» **Work to be completed**
Search the records for the word "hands" and copy every line in which it occurs.
(Source data Opens)
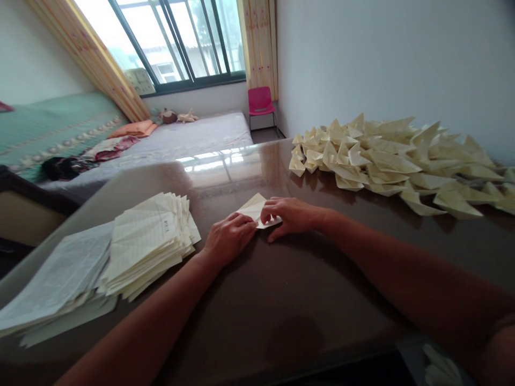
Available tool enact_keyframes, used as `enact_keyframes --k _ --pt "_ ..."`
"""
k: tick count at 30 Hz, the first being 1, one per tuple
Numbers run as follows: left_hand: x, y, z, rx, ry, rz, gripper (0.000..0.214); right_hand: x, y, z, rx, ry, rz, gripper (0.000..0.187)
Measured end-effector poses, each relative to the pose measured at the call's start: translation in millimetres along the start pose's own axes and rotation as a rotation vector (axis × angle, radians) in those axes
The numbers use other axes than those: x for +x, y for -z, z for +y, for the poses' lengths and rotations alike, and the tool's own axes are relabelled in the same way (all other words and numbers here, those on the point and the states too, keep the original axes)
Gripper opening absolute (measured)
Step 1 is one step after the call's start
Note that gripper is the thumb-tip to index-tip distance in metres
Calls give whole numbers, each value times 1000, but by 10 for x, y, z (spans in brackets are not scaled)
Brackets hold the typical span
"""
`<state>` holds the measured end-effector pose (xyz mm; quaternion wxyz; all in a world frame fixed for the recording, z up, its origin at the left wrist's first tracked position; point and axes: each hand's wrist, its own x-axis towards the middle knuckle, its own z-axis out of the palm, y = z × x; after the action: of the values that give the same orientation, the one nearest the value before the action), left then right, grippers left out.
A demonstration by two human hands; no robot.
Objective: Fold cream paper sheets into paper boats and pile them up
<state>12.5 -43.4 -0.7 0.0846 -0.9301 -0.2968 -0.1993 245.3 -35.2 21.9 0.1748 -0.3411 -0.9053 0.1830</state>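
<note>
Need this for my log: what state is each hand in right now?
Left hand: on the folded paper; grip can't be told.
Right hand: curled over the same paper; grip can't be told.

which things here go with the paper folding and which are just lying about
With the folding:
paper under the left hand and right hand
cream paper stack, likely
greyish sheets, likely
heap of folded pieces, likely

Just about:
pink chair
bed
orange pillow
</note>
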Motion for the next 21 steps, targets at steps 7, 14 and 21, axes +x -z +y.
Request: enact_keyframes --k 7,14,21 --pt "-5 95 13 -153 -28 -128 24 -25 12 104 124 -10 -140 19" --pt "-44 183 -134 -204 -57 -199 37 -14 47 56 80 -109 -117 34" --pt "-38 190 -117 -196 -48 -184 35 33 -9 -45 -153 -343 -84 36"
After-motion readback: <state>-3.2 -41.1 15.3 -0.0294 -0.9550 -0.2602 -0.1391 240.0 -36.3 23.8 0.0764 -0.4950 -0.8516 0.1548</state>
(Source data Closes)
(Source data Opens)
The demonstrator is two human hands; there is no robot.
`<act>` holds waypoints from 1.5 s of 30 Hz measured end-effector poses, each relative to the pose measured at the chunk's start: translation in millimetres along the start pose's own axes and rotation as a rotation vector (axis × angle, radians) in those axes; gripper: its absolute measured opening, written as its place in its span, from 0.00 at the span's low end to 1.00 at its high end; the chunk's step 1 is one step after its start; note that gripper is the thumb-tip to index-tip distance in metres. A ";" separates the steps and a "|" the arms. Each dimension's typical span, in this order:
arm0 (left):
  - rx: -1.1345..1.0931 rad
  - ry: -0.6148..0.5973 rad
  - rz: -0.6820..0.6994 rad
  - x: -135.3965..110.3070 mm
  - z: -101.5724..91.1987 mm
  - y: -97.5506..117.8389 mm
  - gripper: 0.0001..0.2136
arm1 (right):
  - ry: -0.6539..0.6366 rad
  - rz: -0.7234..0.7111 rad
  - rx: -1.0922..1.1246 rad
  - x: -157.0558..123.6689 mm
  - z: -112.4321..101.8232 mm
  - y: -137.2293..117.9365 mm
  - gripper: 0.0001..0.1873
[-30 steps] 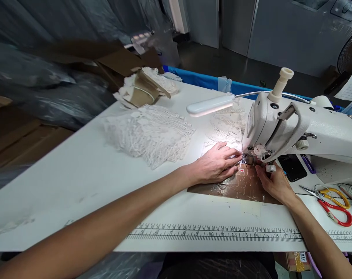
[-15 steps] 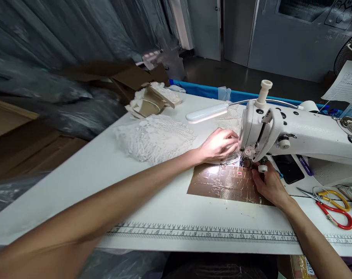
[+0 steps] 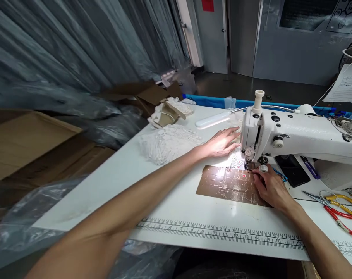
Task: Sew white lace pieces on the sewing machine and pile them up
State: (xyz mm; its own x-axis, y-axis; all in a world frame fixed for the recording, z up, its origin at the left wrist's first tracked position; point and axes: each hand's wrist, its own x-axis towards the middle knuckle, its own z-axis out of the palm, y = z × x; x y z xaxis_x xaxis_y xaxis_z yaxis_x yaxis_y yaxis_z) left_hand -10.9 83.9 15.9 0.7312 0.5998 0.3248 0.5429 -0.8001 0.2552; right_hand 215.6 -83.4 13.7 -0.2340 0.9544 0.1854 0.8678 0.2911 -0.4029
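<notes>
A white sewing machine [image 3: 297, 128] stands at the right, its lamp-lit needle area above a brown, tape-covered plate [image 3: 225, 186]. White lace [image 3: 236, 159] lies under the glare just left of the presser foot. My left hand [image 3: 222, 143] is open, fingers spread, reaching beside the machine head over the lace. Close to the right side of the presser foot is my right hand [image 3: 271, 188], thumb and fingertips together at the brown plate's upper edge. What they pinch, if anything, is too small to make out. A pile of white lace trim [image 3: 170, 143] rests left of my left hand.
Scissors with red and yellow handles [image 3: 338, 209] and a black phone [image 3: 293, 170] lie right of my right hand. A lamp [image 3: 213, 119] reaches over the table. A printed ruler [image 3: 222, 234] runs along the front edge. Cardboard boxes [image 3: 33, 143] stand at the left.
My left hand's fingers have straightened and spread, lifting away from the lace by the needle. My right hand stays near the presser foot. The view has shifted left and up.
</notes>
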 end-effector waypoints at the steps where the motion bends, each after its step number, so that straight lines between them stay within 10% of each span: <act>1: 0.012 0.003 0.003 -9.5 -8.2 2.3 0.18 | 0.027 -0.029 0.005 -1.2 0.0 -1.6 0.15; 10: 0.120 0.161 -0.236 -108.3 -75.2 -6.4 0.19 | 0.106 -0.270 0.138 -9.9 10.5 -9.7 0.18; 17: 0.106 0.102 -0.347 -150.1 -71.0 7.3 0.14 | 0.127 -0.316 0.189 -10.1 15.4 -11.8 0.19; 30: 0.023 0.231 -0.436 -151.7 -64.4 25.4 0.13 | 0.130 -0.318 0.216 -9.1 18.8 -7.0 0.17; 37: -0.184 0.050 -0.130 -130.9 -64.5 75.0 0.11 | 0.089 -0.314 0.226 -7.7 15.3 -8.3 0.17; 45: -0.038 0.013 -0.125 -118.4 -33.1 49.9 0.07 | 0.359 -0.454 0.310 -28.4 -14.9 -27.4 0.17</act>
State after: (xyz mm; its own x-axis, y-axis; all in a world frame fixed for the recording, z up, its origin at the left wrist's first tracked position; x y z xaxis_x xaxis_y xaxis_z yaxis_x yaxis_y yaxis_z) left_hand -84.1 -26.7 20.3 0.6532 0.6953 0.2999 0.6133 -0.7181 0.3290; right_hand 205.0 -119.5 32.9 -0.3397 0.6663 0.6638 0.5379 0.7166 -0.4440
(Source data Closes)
» **Solution to this task**
A demonstration by two human hands; no robot.
The demonstrator is two human hands; there is no robot.

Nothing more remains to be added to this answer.